We finally hit the bustling town of St. Gervais and it was a full on street party through the entire town. St. Gervais was LIT, y’all. The streets were packed, every single bar and restaurant was full with spectators pouring out of the doors and windows, cranking out an energy that was electric. I slowed down to a walk through the streets simply to soak it all in – smiling, turning around, living this magic that is UTMB. The organization gets a bad rap in many of my American trail running circles, and maybe deservedly so, but the thing that is missed on people that have not been over there before is how much of a local community event this is as well. The army of volunteers and spectators is genuinely fired up to be a part of this, and these towns and villages use the race week as an excuse to get outside of their homes and form community over eating, drinking, and cheering in the way that only Europeans can do. It was incredibly uplifting to see the life and love in these villages, especially in the middle of a pandemic, and it reminded me that yes, we need to be safe and smart, and yes, some things just have to go on – like UTMB.

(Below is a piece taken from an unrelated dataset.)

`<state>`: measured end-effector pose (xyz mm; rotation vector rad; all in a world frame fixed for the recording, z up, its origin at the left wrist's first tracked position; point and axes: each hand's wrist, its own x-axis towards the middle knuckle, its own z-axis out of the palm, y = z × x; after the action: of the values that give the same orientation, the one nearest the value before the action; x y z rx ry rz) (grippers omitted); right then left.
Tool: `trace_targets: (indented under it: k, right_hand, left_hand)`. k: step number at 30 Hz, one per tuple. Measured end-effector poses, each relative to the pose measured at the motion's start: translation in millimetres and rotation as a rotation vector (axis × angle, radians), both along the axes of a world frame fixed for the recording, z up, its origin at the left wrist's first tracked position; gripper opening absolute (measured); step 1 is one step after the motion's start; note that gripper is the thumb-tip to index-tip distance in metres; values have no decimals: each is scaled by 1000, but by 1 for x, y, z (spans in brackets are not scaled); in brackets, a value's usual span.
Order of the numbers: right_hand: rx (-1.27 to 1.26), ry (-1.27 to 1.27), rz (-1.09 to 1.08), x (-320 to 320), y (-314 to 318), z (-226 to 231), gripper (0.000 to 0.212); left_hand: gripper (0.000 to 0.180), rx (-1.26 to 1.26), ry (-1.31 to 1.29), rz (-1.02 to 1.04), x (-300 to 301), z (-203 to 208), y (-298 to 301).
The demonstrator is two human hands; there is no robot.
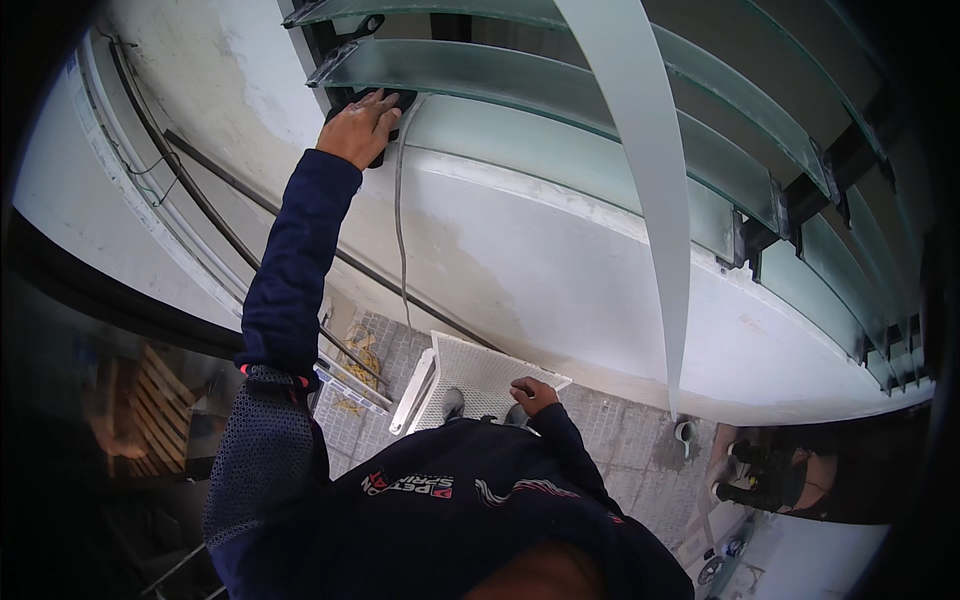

I gathered up my night kit and got ready for the first slog through darkness. The route would take us across to Les Contamines and then we would begin one of the most sustained climbs on the entire course, the ascent up to Le Col du Bonhomme. I had told myself earlier that I had carried a two-year old in a backpack up this climb before, so surely I could do it with fresh legs on night one of UTMB. I settled into a groove of climbing, repeating one of the mantras given to me by my coach Bob Shebest (“You’re practically a French mountain goat by now!”), passing people here and there but largely content with staying in the singletrack conga line as it snaked its way up to the Col. I had never been in a race this big before, with this many people, and there was a sneaky efficiency in being stacked together as you climbed through the night. There wasn’t much you could do really, you just had to keep pace and climb with everybody else, and we silently wound our way up the incline while occasionally looking back to see the river of headlights below or the moon and stars above.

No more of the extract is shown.